Роса Кабаркас наставляла меня обращаться с ней осторожно, она боится, все-таки в первый раз. И более того, торжественность ритуала страх усилила, пришлось дать ей побольше валериановки, так что она теперь спит мирно и спокойно, жаль будить ее. И я принялся полотенцем отирать ей пот, тихонько напевая ей песенку про Дельгадину, Худышку, младшую дочку короля, которой не хватало отцовской любви. Я вытирал ее, а она, в такт песенке, поворачивалась ко мне то одним, то другим боком: Дельгадина, Худышка, будешь самой любимой. Это было такое наслаждение, потому что не успевал я вытереть один бок, как она поворачивалась ко мне другим, снова вспотевшим боком, так что песенка не кончалась. Поднимайся, Худышка, одевайся, Худышка, пел я ей на ухо. А к концу песенки, когда слуги короля находят ее в постели умершей от жажды, мне показалось, что моя девочка вот-вот проснется при звуке своего имени. Потому что она и была — Дельгадина-Худышка...

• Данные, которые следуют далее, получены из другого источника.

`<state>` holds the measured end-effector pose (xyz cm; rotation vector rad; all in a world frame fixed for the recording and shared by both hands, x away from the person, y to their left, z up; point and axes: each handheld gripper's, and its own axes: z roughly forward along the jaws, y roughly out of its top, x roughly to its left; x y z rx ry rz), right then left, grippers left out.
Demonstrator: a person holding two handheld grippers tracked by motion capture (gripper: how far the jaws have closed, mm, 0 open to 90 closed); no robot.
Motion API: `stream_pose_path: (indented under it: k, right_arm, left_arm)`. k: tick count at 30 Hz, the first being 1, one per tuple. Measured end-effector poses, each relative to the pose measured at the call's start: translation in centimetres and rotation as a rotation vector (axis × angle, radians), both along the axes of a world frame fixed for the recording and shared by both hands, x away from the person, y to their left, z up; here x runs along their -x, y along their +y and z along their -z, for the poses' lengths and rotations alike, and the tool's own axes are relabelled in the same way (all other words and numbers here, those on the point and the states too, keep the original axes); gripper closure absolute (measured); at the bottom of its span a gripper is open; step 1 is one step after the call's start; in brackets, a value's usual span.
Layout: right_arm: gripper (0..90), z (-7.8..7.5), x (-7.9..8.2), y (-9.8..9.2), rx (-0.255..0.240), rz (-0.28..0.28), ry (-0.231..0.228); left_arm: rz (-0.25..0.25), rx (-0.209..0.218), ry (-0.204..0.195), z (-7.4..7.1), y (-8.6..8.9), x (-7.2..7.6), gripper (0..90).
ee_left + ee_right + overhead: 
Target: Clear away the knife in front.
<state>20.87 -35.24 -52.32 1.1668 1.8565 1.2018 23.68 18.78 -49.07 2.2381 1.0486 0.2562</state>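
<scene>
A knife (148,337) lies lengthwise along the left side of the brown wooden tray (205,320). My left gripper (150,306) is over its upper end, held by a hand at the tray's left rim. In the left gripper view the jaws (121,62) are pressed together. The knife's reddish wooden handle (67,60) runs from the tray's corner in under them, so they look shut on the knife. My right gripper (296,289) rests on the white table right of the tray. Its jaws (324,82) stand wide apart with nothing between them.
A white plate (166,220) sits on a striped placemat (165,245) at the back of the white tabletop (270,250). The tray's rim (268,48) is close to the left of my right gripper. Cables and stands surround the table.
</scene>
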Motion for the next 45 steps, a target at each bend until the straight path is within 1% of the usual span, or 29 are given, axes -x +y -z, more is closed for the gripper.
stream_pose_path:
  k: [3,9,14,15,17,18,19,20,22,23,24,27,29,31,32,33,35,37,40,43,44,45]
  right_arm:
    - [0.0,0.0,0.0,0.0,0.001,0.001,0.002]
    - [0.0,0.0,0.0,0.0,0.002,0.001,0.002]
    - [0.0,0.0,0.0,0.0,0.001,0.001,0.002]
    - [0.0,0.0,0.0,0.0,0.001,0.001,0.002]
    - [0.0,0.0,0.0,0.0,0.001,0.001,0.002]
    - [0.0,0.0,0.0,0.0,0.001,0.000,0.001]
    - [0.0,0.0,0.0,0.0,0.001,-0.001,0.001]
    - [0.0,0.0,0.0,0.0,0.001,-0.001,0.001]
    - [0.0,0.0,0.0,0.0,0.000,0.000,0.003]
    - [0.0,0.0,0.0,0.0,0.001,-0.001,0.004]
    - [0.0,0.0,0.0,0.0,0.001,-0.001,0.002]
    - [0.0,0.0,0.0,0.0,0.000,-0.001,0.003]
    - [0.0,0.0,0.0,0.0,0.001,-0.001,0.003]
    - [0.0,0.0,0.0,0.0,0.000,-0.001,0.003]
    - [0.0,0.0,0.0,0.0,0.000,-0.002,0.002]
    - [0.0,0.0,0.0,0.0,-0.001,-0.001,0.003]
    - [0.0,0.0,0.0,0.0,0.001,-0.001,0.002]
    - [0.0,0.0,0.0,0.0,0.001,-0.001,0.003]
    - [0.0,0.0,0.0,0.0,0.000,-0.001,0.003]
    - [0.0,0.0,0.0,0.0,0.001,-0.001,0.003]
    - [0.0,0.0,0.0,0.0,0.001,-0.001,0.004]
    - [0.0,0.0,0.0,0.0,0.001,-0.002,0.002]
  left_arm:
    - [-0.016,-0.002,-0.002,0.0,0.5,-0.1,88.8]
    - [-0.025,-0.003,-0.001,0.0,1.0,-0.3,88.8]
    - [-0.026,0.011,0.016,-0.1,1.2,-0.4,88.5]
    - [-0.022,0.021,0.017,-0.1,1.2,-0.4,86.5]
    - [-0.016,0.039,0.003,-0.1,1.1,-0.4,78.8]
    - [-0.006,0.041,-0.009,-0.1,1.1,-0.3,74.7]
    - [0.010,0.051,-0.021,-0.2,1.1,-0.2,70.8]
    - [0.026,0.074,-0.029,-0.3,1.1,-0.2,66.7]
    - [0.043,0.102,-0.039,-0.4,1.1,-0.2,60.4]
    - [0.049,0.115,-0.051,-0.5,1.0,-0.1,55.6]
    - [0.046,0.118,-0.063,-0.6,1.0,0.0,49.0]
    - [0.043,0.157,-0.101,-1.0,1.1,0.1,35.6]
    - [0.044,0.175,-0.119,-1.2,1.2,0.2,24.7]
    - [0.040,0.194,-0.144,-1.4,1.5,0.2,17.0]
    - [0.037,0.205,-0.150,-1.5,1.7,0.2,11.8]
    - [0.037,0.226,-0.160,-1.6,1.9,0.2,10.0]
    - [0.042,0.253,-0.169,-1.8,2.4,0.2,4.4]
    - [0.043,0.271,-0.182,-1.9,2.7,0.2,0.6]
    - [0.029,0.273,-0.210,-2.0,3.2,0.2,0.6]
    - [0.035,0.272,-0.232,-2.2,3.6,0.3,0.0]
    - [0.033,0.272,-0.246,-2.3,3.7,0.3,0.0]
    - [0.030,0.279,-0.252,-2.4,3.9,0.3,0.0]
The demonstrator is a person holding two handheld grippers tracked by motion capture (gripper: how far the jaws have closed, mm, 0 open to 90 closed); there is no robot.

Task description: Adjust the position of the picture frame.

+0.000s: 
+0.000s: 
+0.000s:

Он срастается с ней душою, она становится частью его существа, он уже не может отделить ее от себя и начинает видеть и ощущать ее там, где ее нет и никогда не было.
...Ливень прошел, а у меня было такое ощущение, будто я в доме не один. Объяснение единственное: точно так же, как одни, реально случившиеся вещи забываются, другие, никогда не случавшиеся, могут оставаться в памяти так, словно они на самом деле были. И теперь стоило мне вызвать в памяти тот ливень, как я уже находился в доме не один, а со мной всегда была Худышка. Ночью я чувствовал: она совсем рядом, и я ощущаю ее дыхание и как подрагивает ее щека на моей подушке.

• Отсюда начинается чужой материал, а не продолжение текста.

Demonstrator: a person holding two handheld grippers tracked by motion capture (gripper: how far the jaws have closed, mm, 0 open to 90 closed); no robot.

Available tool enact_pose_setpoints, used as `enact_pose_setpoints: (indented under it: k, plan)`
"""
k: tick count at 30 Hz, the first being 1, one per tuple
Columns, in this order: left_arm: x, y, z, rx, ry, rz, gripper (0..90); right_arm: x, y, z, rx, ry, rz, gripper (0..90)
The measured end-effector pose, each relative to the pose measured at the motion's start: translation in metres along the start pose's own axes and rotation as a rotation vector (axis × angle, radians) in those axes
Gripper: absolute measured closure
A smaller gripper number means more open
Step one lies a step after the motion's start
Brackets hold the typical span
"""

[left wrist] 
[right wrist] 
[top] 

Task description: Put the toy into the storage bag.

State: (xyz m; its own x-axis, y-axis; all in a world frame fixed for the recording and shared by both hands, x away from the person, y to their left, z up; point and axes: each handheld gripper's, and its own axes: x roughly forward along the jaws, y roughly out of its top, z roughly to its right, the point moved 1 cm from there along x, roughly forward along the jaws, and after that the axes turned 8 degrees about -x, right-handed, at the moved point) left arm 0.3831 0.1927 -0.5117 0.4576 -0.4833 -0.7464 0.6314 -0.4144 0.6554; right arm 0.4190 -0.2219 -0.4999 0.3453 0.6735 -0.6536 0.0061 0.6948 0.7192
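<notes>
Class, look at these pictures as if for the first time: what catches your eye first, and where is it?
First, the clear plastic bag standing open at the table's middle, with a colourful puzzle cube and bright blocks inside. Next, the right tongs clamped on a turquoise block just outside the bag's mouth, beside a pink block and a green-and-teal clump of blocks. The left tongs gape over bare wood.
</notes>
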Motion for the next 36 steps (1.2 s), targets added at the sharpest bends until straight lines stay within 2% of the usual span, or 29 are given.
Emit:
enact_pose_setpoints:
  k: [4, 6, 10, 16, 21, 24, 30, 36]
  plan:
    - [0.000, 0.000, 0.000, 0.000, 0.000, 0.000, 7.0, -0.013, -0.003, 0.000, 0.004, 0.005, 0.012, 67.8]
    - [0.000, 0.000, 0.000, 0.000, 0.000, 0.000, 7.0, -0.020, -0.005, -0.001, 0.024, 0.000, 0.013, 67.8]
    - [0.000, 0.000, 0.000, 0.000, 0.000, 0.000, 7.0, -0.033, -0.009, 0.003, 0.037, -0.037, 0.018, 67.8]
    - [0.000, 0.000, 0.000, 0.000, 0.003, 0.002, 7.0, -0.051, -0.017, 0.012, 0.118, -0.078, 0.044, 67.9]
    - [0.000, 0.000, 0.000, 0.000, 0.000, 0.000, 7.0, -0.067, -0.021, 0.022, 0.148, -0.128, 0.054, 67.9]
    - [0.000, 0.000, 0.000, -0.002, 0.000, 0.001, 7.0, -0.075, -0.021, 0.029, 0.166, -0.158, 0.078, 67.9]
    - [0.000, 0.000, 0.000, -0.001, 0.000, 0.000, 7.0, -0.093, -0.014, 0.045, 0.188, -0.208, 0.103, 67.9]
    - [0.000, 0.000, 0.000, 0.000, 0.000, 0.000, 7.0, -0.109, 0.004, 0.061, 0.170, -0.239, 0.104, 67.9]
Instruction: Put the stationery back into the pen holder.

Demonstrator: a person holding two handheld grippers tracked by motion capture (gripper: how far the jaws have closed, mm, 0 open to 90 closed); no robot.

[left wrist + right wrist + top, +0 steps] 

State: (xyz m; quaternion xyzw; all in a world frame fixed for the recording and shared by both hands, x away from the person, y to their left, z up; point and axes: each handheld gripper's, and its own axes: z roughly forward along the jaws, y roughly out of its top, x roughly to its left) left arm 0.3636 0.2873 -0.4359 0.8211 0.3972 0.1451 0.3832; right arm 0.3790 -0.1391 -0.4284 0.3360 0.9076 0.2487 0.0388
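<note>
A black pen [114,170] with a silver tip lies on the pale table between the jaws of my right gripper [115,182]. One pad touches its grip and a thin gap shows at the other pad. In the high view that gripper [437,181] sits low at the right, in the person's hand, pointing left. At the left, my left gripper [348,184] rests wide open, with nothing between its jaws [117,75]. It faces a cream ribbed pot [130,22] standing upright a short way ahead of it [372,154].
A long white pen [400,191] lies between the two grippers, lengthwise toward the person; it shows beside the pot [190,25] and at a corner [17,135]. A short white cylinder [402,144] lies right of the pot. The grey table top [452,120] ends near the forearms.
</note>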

...Благодаря ей я первый раз в жизни лицом к лицу встретился с самим собой... Я обнаружил, что дисциплинированность — вовсе не мое достоинство, но всего лишь реакция на собственную бесшабашность, что я выгляжу щедрым, чтобы скрыть собственную мелочность, что я пунктуален лишь затем, чтобы никто не понял, как мало я ценю чужое время. И, наконец, я открыл, что любовь — это не состояние души, но знак Зодиака.
Я стал другим...
Он, заурядный журналист, начинает писать, думая о ней и для нее, и его профессия обретает новое качество, она становится искусством. Живое, согретое любовью слово доходит до сердца его читателей, делается необходимым. Эта метафора — Слово, как непременная составляющая духовного общения, как инструмент любви — для Гарсия Маркеса не нова. Герой другого его романа «Любовь во время чумы», Флорентино Ариса, в отличие от героя последней книги, к которому прозрение приходит поздно, проносит свою безответную любовь через всю жизнь (что, впрочем, не мешает ему предаваться плотским утехам с другими женщинами) и завоевывает свою возлюбленную лишь после того, как начинает писать ей письма, устанавливает духовный контакт. «Вспоминая моих грустных блядушек» — это, строго говоря, не роман, а повесть, в книге всего 101 страница, но она вместила многое — там есть и убийство, и предательство, и прозрение, а главное — горькая история души. Кончается история трагично, как, впрочем, кончаются все идиллии в жизни, но остается память, остается написанная большим писателем пронзительно целомудренная книга, трагический гимн любви.